Prioritizing Mental Health in the 83rd Legislature

Nearly a month has passed, but time has done little to diminish the aching in our hearts over the tragic events at Sandy Hook Elementary School. While our nation searches for answers, my thoughts and prayers are with the parents of the children who were killed.

This terrible event has rightly ignited discussions on how this could happen and how we can stop it from ever happening again. As a State Senator, it is my responsibility to work with other elected officials and review our laws and funding priorities to prevent another tragedy. Unfortunately, there is no singular solution. We need to move on several fronts to ensure the safety of our children, especially in the classroom, which is why I support the effort to place a trained, armed security guard at every school in Texas.

We must also reform our mental health system – an issue I have been preparing to address in the current legislative session. Last session, despite extremely difficult budget constraints, the Legislature increased overall funding for mental health by more than $50 million. We made this decision because we recognized that, left unaddressed, our mental health problems manifest themselves in public hospitals, jails or – as we saw in Connecticut – in tragedy.

As a member of the Senate Finance Committee, I will press for additional funding for mental health services this session. However, simply adding funds to our system will not address its core problems. We must not only provide adequate funding for mental health – we must ensure our services lead to long-term solutions for patients.

For the last several months, I presided over a comprehensive study of Texas’ mental health system as chair of the Senate Health and Human Services committee, and concluded it is in need of meaningful reform.

We identified several challenges, including a lack of care coordination within the mental health system, little integration of physical and behavioral health services and a limited choice of providers. Additionally, it is difficult for the state and consumers to know which providers are producing better outcomes and for the state to incentivize better performance through funding.

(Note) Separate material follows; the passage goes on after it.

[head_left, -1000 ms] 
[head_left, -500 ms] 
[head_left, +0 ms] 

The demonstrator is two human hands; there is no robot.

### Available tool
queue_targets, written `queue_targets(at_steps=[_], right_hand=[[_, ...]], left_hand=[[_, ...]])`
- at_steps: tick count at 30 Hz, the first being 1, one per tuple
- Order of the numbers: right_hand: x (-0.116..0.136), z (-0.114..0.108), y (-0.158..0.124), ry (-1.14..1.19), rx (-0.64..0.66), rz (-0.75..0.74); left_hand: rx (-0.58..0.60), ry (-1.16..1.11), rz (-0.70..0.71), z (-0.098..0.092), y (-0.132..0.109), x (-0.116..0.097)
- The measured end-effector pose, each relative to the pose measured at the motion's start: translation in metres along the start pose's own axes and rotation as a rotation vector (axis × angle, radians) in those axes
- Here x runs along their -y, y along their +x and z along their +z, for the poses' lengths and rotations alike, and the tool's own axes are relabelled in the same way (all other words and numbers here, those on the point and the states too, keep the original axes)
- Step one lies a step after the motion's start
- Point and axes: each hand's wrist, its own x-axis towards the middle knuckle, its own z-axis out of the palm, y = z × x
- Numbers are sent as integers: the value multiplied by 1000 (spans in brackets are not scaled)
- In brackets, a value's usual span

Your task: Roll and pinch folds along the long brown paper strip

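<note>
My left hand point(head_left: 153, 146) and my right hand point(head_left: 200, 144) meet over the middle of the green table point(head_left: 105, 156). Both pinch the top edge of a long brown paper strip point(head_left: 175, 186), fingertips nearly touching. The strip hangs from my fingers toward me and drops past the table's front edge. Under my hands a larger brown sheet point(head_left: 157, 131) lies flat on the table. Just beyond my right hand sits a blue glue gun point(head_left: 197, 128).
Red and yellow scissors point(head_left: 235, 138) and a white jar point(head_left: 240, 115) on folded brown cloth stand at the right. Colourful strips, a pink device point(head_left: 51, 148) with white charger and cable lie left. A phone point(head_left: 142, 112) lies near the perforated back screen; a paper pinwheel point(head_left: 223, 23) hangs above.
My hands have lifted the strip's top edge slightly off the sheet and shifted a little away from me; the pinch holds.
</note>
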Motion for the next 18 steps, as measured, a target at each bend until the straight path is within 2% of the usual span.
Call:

To begin to address these problems, I filed SB 58 to better coordinate mental health services for Medicaid patients, as well as SB 126 which requires the Department of State Health Services to create a reporting system so the public can view and compare performance and outcomes among providers. I am also considering changes that would tie funding for community mental health services to outcome and performance measures.

In the wake of the tragedy at Sandy Hook, I am reviewing our state laws on how families can get treatment for loved ones at high risk for violent behavior, as well as for how teachers and other authority figures report behavior that may indicate a propensity for violence.

Beyond mental health, there are many other issues that need to be discussed in the months ahead such as school safety, gun laws, and overexposure of our youth to violent images. These dialogues must proceed, keeping in mind the need to preserve the precious freedoms and constitutional rights we cherish as Americans.

I used to teach the sixth grade, and never did I imagine a time would come when our schools need protection from mass murder. Now I have children who are teachers and grandchildren in school. Their safety – along with all students, teachers and faculty – is paramount.

As state officials, community leaders and parents, we must never forget the events of December 14, 2012. We must re-direct our pain and sorrow behind the effort to ensure the safety of our most vulnerable citizens – our children. It will take us all to succeed.

Senator Jane Nelson, R-Flower Mound, represents District 12, including portions of Denton and Tarrant counties.